To do >> An exact reproduction of all entries is expected.

++++++++

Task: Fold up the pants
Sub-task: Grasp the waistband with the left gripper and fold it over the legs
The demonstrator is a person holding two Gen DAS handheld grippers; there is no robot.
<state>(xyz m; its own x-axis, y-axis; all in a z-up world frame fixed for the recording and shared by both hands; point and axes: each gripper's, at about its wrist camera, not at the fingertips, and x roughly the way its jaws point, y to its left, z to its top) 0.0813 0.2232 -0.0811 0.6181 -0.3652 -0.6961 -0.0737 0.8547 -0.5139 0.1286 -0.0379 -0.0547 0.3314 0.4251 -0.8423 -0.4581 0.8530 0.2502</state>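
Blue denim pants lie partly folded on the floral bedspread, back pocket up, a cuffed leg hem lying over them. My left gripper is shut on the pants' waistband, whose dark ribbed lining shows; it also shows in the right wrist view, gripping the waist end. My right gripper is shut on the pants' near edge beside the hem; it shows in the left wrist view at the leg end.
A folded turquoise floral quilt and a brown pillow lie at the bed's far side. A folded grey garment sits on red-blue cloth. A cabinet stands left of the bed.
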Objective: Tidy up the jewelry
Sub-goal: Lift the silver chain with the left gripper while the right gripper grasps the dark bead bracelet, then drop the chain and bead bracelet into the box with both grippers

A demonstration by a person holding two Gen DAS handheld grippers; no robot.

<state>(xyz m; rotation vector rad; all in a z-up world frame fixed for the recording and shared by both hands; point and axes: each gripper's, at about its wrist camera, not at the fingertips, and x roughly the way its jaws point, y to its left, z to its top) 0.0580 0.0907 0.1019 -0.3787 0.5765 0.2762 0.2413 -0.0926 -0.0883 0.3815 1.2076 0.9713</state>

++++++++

Solution below >>
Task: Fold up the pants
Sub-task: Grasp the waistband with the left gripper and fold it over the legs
The demonstrator is a person holding two Gen DAS handheld grippers; there is no robot.
<state>(xyz m; its own x-axis, y-axis; all in a z-up world frame fixed for the recording and shared by both hands; point and axes: each gripper's, at about its wrist camera, not at the fingertips, and x roughly the way its jaws point, y to its left, z to its top) 0.0813 0.2232 -0.0811 0.6181 -0.3652 -0.6961 -0.0737 0.8547 -0.5139 0.1286 -0.0379 -0.0547 0.3314 0.4251 -0.8423 -0.4581 0.8530 0.2502</state>
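Blue denim pants lie partly folded on the floral bedspread, back pocket up, a cuffed leg hem lying over them. My left gripper is shut on the pants' waistband, whose dark ribbed lining shows; it also shows in the right wrist view, gripping the waist end. My right gripper is shut on the pants' near edge beside the hem; it shows in the left wrist view at the leg end.
A folded turquoise floral quilt and a brown pillow lie at the bed's far side. A folded grey garment sits on red-blue cloth. A cabinet stands left of the bed.
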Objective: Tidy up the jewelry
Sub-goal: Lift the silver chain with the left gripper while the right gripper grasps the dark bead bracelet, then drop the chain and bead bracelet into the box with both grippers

A demonstration by a person holding two Gen DAS handheld grippers; no robot.

<state>(xyz m; rotation vector rad; all in a z-up world frame fixed for the recording and shared by both hands; point and axes: each gripper's, at about its wrist camera, not at the fingertips, and x roughly the way its jaws point, y to its left, z to its top) 0.0580 0.0907 0.1019 -0.3787 0.5765 0.2762 0.2413 -0.0926 -0.0883 0.3815 1.2076 0.9713</state>

This concludes the response to the exercise.